No, I have not crunched the KW numbers yet. I had not brought any 6-2 or larger wire with us on this trip. I looked at the nameplate and wrote down the figures and got the 1" conduit run down from the rafters for the wiring.

Thanks for your input. I'll talk to the boss and figure out if he wants to run #4s.

Rick


----------



## chenley (Feb 20, 2007)

Wouldn't 10AWG on the 30A and 6AWG on the 60A amp work. Wired in a GeoThermal Unit a few months ago and inspector said it was fine. 

Also, maybe I'm forgetting something don't have my codebook with me, are HVAC units supposed to be sized for 125%? I've never seen one run continuously for three hours. I have always run conductors sized for the maximum breaker/fuse size on the nameplate.


----------



## MechanicalDVR (Dec 29, 2007)

chenley said:


> Wouldn't 10AWG on the 30A and 6AWG on the 60A amp work. Wired in a GeoThermal Unit a few months ago and inspector said it was fine.
> 
> Also, maybe I'm forgetting something don't have my codebook with me, are HVAC units supposed to be sized for 125%? I've never seen one run continuously for three hours. I have always run conductors sized for the maximum breaker/fuse size on the nameplate.


 
On the coldest design day an hvac unit would run continusly and due to lower outlet temps electric furnaces tend to run way more then fossil fuel units. I would say 10 awg for 30A and 4awg for 60A.


----------



## electricista (Jan 11, 2009)

chenley said:


> Wouldn't 10AWG on the 30A and 6AWG on the 60A amp work. Wired in a GeoThermal Unit a few months ago and inspector said it was fine.
> 
> Also, maybe I'm forgetting something don't have my codebook with me, are HVAC units supposed to be sized for 125%? I've never seen one run continuously for three hours. I have always run conductors sized for the maximum breaker/fuse size on the nameplate.


This could work but I have had some 10KW furnace that require a 57 amp min. cir. amp. Unfortunately if you run #6 SE or nm cable you have to use the 60C table and that's only good for 55 amps.


----------



## mikeg_05 (Jan 1, 2009)

electricista said:


> This could work but I have had some 10KW furnace that require a 57 amp min. cir. amp.

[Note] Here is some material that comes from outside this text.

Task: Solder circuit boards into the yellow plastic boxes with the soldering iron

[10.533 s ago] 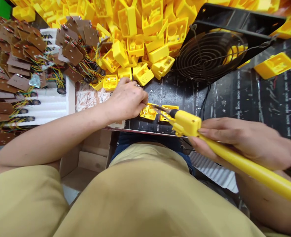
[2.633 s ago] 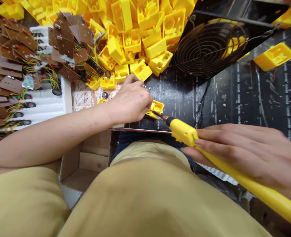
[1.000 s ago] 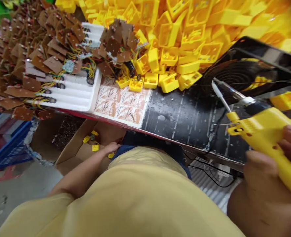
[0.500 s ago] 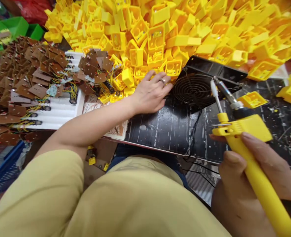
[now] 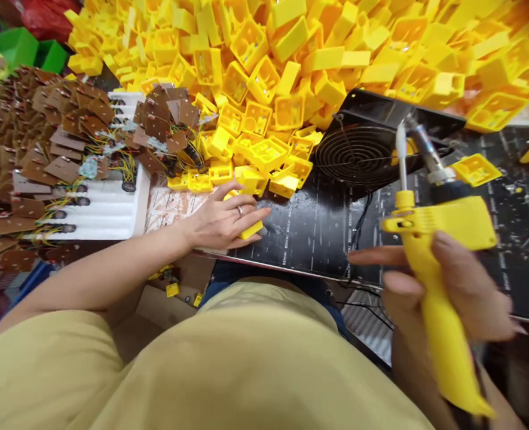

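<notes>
Head-worn view, down at bench [image 5: 306, 230]

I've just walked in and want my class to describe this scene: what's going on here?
Someone's left hand is over a yellow case near the front edge of a black bench, thumb and finger either side of it; whether it's gripped is unclear. The right hand holds a yellow tool, tip up and apart from the case. Behind lies a heap of similar cases, with a fan before it. Wired brown boards lie to the left.
</notes>
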`<state>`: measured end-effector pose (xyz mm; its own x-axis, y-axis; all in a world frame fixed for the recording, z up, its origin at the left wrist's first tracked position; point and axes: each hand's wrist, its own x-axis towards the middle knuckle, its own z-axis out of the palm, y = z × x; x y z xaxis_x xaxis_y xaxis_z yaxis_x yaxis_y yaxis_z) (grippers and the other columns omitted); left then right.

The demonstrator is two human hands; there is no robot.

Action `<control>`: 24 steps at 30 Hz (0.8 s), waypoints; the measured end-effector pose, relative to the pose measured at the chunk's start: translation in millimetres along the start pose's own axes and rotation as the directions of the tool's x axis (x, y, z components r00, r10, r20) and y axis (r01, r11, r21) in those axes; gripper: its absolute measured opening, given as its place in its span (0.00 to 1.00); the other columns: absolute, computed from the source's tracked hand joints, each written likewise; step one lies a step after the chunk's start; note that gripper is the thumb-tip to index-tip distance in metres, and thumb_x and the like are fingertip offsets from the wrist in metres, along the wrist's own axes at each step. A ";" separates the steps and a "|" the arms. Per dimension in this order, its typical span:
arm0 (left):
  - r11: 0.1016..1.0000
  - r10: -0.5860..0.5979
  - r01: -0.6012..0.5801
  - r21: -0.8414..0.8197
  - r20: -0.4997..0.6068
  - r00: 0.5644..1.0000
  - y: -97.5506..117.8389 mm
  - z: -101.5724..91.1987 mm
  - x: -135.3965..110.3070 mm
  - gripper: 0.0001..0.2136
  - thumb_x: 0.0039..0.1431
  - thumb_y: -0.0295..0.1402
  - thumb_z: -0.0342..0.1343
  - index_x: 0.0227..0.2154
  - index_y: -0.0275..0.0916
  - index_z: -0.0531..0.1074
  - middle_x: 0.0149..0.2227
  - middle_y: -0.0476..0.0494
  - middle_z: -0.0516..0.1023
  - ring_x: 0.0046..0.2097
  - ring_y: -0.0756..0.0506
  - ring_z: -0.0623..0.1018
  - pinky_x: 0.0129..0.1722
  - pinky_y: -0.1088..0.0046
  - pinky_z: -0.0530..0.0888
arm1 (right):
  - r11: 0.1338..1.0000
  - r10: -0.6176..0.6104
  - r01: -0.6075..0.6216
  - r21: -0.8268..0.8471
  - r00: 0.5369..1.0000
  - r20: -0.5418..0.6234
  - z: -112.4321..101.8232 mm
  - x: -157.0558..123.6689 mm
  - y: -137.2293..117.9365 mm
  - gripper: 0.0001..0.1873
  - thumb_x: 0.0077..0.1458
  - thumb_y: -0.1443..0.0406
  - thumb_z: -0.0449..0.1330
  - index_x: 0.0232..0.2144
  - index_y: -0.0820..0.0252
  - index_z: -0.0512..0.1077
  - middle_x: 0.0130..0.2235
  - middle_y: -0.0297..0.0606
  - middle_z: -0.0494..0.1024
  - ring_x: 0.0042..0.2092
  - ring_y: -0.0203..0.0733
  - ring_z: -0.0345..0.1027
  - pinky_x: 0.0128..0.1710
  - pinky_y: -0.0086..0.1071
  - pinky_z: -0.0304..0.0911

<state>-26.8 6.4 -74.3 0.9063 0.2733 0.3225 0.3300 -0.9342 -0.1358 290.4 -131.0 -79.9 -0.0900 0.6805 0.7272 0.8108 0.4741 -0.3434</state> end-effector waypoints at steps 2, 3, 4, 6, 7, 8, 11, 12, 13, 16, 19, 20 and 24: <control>0.993 -0.087 0.081 -0.085 -0.069 0.994 16.5 -1.3 -4.3 0.16 0.75 0.41 0.50 0.54 0.39 0.76 0.40 0.43 0.88 0.42 0.46 0.85 0.47 0.66 0.76 | 0.995 -0.095 0.095 -0.002 0.995 0.029 16.3 16.6 -10.0 0.26 0.67 0.71 0.62 0.63 0.46 0.69 0.29 0.24 0.82 0.24 0.34 0.75 0.25 0.26 0.66; 0.979 -0.146 0.132 -0.152 -0.082 0.986 25.8 -0.6 -3.6 0.15 0.76 0.40 0.49 0.52 0.38 0.76 0.40 0.43 0.88 0.40 0.47 0.85 0.43 0.69 0.77 | 0.992 -0.125 0.124 0.015 0.990 0.061 24.3 22.3 -14.6 0.24 0.66 0.72 0.63 0.60 0.46 0.72 0.31 0.24 0.84 0.25 0.33 0.76 0.25 0.25 0.67; 0.957 -0.207 0.184 -0.225 -0.083 0.975 35.1 0.7 -1.7 0.16 0.77 0.39 0.47 0.51 0.36 0.76 0.39 0.43 0.87 0.39 0.48 0.85 0.40 0.71 0.76 | 0.990 -0.137 0.133 0.045 0.986 0.096 32.0 25.9 -18.6 0.21 0.65 0.72 0.64 0.56 0.46 0.73 0.35 0.26 0.85 0.28 0.34 0.78 0.28 0.24 0.69; 0.907 -0.317 0.289 -0.305 -0.045 0.948 50.6 3.6 3.2 0.18 0.78 0.39 0.43 0.50 0.35 0.77 0.40 0.41 0.87 0.40 0.47 0.85 0.38 0.73 0.77 | 0.983 -0.157 0.140 0.118 0.976 0.153 45.6 27.2 -24.7 0.17 0.64 0.68 0.67 0.53 0.50 0.72 0.47 0.35 0.85 0.40 0.38 0.83 0.37 0.25 0.75; 0.896 -0.368 0.347 -0.277 -0.027 0.929 55.3 4.2 4.7 0.20 0.78 0.40 0.42 0.49 0.35 0.78 0.43 0.39 0.86 0.42 0.45 0.85 0.39 0.72 0.77 | 0.979 -0.165 0.140 0.149 0.971 0.172 51.3 25.5 -26.6 0.18 0.64 0.65 0.68 0.53 0.51 0.71 0.51 0.39 0.84 0.46 0.41 0.83 0.41 0.27 0.77; 0.890 -0.417 0.405 -0.208 -0.015 0.909 57.3 3.6 4.8 0.21 0.78 0.42 0.42 0.50 0.36 0.78 0.45 0.37 0.85 0.45 0.43 0.84 0.39 0.70 0.77 | 0.975 -0.166 0.134 0.178 0.969 0.183 56.2 23.0 -27.7 0.19 0.63 0.62 0.69 0.54 0.52 0.70 0.52 0.41 0.83 0.49 0.43 0.82 0.44 0.30 0.78; 0.849 -0.528 0.528 0.010 -0.007 0.850 47.3 -4.5 -5.2 0.22 0.75 0.47 0.45 0.56 0.40 0.78 0.52 0.34 0.82 0.51 0.38 0.81 0.44 0.65 0.77 | 0.966 -0.139 0.086 0.243 0.968 0.209 66.9 15.3 -28.7 0.23 0.61 0.57 0.71 0.54 0.53 0.68 0.53 0.43 0.83 0.51 0.47 0.81 0.47 0.35 0.79; 0.831 -0.556 0.556 0.030 -0.011 0.831 40.3 -8.0 -10.6 0.22 0.75 0.47 0.46 0.58 0.40 0.77 0.53 0.34 0.81 0.53 0.37 0.80 0.48 0.62 0.77 | 0.964 -0.132 0.073 0.255 0.966 0.221 70.4 14.1 -29.2 0.24 0.60 0.57 0.71 0.53 0.53 0.68 0.53 0.44 0.82 0.50 0.48 0.81 0.47 0.36 0.79; 0.813 -0.582 0.582 0.027 -0.010 0.813 32.9 -10.7 -15.8 0.22 0.75 0.46 0.46 0.59 0.40 0.76 0.55 0.34 0.80 0.54 0.36 0.79 0.53 0.59 0.76 | 0.962 -0.135 0.072 0.263 0.964 0.229 74.6 14.0 -30.3 0.25 0.59 0.57 0.72 0.53 0.54 0.68 0.53 0.45 0.82 0.50 0.48 0.81 0.47 0.37 0.78; 0.779 -0.626 0.627 0.002 0.065 0.777 15.9 -11.0 -23.6 0.22 0.72 0.42 0.48 0.62 0.39 0.74 0.60 0.32 0.77 0.58 0.32 0.77 0.59 0.50 0.73 | 0.952 -0.217 0.154 0.266 0.950 0.225 93.6 19.9 -38.0 0.24 0.60 0.55 0.70 0.52 0.55 0.67 0.48 0.43 0.82 0.49 0.49 0.80 0.52 0.42 0.77; 0.791 -0.600 0.612 -0.011 0.176 0.780 12.5 -2.3 -20.9 0.24 0.70 0.40 0.50 0.63 0.36 0.73 0.61 0.31 0.77 0.56 0.31 0.78 0.57 0.50 0.75 | 0.941 -0.273 0.210 0.266 0.934 0.229 113.1 28.5 -46.7 0.17 0.66 0.60 0.65 0.53 0.56 0.67 0.42 0.41 0.81 0.47 0.49 0.79 0.54 0.46 0.76; 0.794 -0.594 0.608 -0.024 0.187 0.783 13.3 -0.2 -20.4 0.24 0.70 0.40 0.50 0.63 0.35 0.73 0.61 0.30 0.77 0.56 0.31 0.79 0.57 0.50 0.76 | 0.940 -0.275 0.208 0.269 0.932 0.237 115.7 30.2 -47.6 0.15 0.67 0.62 0.64 0.53 0.56 0.67 0.43 0.40 0.81 0.47 0.48 0.79 0.53 0.44 0.76; 0.795 -0.551 0.573 -0.200 0.155 0.820 14.4 -6.6 -26.8 0.24 0.69 0.37 0.45 0.60 0.30 0.76 0.62 0.28 0.77 0.60 0.34 0.79 0.59 0.55 0.75 | 0.939 -0.252 0.156 0.305 0.918 0.306 95.5 26.9 -34.6 0.19 0.67 0.66 0.63 0.57 0.54 0.66 0.46 0.40 0.81 0.46 0.45 0.79 0.47 0.38 0.77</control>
<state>-48.1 -15.9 -78.6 0.6019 0.7746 0.1943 0.7283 -0.6322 0.2644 204.7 -75.8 -105.2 -0.4640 0.6764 0.5720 0.5710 0.7220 -0.3906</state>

Unfortunately if you run #6 SE or nm cable you have to use the 60C table and that's only good for 55 amps.


:yes: Does the furnace manufacture take the 125% continuous load into account when figuring out wire size and over current protection?


----------



## electricista (Jan 11, 2009)

mikeg_05 said:


> :yes: Does the furnace manufacture take the 125% continuous load into account when figuring out wire size and over current protection?



Yes. The 125% is figured in the min. cir. amp.


----------



## chenley (Feb 20, 2007)

electricista said:


> Yes. The 125% is figured in the min. cir. amp.


Was wondering that also after I left today. Also had realized that my heat may have run 3+ hours yesterday, considering we were in the middle of the ice storm and it was 37 in the house when we got power back. I definitely could go for quite awhile without hearing the word generator and seeing a meterbase and service mast ripped off a house.

Whelp off to bed have four more services to replace tomorrow.


----------



## randomkiller (Sep 28, 2007)

chenley said:


> Was wondering that also after I left today. Also had realized that my heat may have run 3+ hours yesterday, considering we were in the middle of the ice storm and it was 37 in the house when we got power back. I definitely could go for quite awhile without hearing the word generator and seeing a meter base and service mast ripped off a house.
> 
> Whelp off to bed have four more services to replace tomorrow.


There are a few factors in the length of time a furnace will run. But, I know what mechdvr was referring too. When doing a heat loss/gain spread sheet in our area most guys use 0F as the cold design day, when the unit would run full time to maintain 70F inside and 95F for heat gain conversely. I can't speak for your area, according to the class we had most southern places size by heat gain and take heat loss as a secondary thought.


----------